Au moment même où le genre se consolidait, certains groupes extérieurs au genre se sont lancés dans la musique disco, assimilant des éléments des sons de New York et de Philadelphie, et ajoutant également des touches latines ; par exemple, le Salsoul Orchestra, dirigé par Vincent Montana Jr. Même certains grands groupes de rock ont publié des chansons aux influences clairement disco : Miss you des Rolling Stones, I was made for lovin’you de Kiss, etc. Les grandes usines d’Hollywood, comme Disney, ont également été influencées par le genre. Les études Disney, a publié, en 1979, un LP intitulé Mickey Mouse Disco avec quelques morceaux qui sont venus à être très connus, comme Macho Duck (Duck Macho, en espagnol) et Disco Mickey Mouse (avec des versions en anglais et en espagnol). L’album a été publié dans les deux langues et a connu un succès acceptable, constituant une approche enfantine de la musique disco. De même, le film Sesame Street Fever a été publié avec les personnages de Sesame Street, qui jouait également de la musique disco pour les familles et où Robin Gibb des Bee Gees a également collaboré.
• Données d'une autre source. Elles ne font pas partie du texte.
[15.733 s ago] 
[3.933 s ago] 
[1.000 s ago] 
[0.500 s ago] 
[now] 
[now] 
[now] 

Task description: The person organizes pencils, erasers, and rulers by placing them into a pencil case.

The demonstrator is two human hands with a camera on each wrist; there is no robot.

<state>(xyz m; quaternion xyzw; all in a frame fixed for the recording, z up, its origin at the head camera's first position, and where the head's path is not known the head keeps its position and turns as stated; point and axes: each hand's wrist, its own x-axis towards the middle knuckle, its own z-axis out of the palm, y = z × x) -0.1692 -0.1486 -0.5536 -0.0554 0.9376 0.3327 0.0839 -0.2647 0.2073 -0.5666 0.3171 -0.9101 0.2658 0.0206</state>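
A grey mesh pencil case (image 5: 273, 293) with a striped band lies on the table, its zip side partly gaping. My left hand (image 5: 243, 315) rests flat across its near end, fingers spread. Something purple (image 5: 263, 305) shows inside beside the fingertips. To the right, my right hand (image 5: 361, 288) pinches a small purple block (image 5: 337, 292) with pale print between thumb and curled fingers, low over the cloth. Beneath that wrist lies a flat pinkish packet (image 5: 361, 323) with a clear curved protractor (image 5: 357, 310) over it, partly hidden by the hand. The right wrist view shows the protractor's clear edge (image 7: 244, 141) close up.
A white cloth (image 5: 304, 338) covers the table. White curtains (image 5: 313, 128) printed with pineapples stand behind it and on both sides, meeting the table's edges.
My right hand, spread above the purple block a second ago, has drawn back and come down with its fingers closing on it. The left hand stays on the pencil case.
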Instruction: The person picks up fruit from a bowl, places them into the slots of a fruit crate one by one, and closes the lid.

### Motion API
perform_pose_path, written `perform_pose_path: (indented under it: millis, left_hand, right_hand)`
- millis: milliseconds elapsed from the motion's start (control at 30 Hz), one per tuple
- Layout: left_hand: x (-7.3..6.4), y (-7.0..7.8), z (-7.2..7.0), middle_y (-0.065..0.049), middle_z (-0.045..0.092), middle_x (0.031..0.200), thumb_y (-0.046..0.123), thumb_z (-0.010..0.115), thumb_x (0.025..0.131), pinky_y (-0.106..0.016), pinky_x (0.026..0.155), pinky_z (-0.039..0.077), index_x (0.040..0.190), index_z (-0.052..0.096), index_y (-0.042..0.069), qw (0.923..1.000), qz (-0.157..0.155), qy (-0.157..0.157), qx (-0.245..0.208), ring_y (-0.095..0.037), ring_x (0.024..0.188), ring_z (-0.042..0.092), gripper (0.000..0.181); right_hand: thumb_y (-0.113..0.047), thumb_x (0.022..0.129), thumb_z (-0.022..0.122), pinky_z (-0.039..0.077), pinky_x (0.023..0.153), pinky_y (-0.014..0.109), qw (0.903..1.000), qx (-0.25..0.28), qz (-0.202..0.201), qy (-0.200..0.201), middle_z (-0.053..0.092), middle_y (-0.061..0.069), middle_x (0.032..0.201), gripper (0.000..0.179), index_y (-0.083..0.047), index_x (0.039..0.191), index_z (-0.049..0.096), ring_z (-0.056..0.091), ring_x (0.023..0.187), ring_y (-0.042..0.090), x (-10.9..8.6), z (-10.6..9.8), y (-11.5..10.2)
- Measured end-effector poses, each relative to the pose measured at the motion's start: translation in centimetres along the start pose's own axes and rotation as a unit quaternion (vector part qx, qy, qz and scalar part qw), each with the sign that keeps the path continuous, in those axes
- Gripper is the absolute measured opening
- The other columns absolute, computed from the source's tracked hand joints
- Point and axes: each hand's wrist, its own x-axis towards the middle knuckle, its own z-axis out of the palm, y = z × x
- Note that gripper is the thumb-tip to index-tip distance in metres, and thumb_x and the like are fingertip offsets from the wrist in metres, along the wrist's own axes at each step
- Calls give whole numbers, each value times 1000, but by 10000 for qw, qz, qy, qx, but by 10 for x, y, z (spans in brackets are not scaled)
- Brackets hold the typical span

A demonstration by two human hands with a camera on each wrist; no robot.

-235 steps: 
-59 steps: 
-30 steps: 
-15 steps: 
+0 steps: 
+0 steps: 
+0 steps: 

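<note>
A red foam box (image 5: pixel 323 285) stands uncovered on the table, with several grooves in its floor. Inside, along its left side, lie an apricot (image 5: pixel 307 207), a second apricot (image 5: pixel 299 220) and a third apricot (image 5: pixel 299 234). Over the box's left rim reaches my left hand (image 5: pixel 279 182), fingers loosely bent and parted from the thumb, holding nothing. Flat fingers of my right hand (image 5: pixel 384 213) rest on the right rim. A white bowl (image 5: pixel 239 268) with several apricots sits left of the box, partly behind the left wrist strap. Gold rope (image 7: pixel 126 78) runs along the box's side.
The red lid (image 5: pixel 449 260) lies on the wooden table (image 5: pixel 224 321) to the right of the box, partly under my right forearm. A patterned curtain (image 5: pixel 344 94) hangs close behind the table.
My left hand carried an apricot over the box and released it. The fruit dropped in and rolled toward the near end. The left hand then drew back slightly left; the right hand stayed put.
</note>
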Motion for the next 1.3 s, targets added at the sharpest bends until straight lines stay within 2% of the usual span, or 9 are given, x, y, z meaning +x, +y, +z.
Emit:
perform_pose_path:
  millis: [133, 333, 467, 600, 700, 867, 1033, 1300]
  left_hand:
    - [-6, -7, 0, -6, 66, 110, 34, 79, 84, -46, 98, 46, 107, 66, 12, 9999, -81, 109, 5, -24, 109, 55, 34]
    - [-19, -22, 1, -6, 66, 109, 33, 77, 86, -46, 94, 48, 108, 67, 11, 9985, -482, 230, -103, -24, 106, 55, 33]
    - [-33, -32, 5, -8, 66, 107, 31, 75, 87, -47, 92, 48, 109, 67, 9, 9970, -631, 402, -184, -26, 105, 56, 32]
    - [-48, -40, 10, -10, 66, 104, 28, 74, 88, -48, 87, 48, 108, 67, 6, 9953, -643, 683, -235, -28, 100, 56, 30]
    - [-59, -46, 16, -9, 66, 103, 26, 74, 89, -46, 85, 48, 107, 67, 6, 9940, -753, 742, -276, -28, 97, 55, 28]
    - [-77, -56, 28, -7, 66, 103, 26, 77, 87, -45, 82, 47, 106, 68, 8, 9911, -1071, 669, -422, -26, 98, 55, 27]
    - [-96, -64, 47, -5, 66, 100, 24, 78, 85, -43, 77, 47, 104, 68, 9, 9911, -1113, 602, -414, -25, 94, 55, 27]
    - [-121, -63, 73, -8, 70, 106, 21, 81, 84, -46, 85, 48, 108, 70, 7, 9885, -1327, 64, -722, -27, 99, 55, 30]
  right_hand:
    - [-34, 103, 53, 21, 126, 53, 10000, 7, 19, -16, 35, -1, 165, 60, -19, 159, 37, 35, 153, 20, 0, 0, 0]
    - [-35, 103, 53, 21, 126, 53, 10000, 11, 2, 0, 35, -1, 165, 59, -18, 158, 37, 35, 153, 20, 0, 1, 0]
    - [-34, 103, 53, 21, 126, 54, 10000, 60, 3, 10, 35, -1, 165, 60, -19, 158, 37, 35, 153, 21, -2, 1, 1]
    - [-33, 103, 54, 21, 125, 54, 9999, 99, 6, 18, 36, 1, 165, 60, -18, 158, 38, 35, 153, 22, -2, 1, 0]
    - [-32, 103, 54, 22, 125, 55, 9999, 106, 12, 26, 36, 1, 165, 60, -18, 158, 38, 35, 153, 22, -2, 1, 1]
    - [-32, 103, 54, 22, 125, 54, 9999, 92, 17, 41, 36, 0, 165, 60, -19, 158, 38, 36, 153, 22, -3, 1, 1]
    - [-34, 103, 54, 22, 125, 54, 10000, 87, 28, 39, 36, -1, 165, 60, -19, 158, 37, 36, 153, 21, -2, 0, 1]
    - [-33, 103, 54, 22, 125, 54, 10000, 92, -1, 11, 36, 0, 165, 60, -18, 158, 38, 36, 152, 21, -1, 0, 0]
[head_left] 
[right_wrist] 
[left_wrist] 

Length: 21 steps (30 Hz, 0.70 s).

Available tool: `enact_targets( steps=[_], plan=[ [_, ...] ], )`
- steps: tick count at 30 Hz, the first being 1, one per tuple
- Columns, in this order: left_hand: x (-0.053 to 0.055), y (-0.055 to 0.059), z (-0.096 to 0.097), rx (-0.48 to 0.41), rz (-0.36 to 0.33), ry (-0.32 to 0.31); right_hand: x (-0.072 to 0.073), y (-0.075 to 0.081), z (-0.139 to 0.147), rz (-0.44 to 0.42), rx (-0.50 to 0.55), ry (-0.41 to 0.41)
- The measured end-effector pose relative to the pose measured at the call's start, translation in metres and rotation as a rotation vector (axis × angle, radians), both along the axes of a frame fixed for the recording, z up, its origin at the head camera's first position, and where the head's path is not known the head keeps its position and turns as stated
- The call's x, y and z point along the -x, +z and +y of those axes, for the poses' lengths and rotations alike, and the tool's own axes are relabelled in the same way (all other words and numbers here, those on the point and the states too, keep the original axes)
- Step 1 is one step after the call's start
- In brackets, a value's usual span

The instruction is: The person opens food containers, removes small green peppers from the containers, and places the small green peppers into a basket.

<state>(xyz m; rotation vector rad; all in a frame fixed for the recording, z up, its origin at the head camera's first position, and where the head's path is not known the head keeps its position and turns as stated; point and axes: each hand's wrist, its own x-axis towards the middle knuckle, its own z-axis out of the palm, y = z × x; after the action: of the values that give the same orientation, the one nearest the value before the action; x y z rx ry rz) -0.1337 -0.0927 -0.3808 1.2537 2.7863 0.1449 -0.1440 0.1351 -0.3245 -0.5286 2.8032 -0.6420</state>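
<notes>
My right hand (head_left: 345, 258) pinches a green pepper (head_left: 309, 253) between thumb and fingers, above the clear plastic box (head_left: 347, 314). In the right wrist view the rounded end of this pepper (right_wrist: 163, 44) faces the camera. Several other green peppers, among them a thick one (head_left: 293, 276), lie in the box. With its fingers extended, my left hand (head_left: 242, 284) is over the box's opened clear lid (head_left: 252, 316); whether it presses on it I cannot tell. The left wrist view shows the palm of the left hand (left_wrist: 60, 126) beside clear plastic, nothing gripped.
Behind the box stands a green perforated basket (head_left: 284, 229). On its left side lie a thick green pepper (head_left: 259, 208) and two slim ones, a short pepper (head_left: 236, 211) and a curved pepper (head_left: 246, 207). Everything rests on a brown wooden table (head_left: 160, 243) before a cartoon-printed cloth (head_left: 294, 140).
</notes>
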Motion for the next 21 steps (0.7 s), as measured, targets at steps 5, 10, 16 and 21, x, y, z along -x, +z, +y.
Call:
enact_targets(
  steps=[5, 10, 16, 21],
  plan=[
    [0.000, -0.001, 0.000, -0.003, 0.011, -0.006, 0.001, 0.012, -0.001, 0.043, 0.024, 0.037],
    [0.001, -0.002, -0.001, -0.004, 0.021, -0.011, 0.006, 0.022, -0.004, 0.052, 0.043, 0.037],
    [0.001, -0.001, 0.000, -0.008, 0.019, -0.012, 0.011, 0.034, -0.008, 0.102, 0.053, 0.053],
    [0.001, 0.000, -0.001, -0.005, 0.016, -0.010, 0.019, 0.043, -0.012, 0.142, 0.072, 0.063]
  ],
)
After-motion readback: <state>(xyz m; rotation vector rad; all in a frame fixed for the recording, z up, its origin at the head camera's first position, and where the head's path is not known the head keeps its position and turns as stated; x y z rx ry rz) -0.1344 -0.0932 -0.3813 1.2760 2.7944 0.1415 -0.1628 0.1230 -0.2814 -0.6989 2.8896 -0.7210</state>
Tous ceux qui l’ont vécu en son temps le savent bien, et aucun d’entre nous n’est à l’abri du péché : la musique disco était ignorée, méprisée et sous-estimée, une situation qui n’a pas beaucoup changé au fil des ans. C’est curieux car beaucoup de grands noms de la musique rock de ces années-là ont succombé à son charme. Ainsi, je peux bientôt penser à des incursions directes ou tangentielles dans le genre de Paul McCartney, John Lennon, The Rolling Stones, Elvis Presley, Chicago, Alan Parsons Project, Lou Reed, Boz Scaggs, Rod Stewart, The Clash, David Bowie, Electric Light Orchestra, Kiss, Elton John, Mike Oldfield, Joe Cocker, Pink Floyd, The Beach Boys, Eric Clatpon, Bruce Springsteen, Grateful Dead, Blondie, Carole King, J. Geils Band, The Kinks, Steve Miller Band, Roxy Music, Queen, Frank Zappa, Neil Young, Roy Orbison, Doobie Brothers, Robert Palmer, Cliff Richard, Steely Dan

Et ce n’est pas tout. Comme Lapuente l’affirme à juste titre, Brian Eno, l’un des esprits les plus agités et les plus visionnaires de la musique de ces cinq dernières décennies, a déclaré à David Bowie en 1977 que I Feel Love »de Donna Summer anticipait la musique du futur.

Alors qu’une grande partie des données se trouve sur le web, Lapuente choisit dans son travail d’effacer son histoire des noms les plus importants, en indiquant une discographie choisie de chacun d’entre eux, des labels qui l’ont accueilli, des albums fondamentaux (niant la croyance selon laquelle la musique disco s’est développée en singles et maxi-singles), des chansons les plus importantes et de certaines qui l’ont devancé dans le temps. En outre – et c’est là que réside une grande partie du mérite, contrairement aux très rares œuvres sur papier au niveau international liées à ce sujet malgré ses ventes record de plusieurs millions de dollars.

Il était temps que quelqu’un revendique le rôle principal de la musique disco dans l’histoire de la musique populaire du XXe siècle. De toute évidence, le plus grand expert de la soul et de la musique noire du pays était la meilleure personne pour le faire, et cela n’a pas pris beaucoup de temps : À l’occasion du 40e anniversaire du deuxième été de l’amour, Lapuente trace quelques traits communs avec le glamour, assure qu’il avait une charge anti-système bien plus importante que celle attribuée au punk et rappelle sa vocation de service public, parfaitement exprimée dans les mots qu’il récupère de la tête du label Casablanca.

Je pense qu’on va mettre une pause et s’arrêter ici. Si voulez en savoir plus, restez connecter.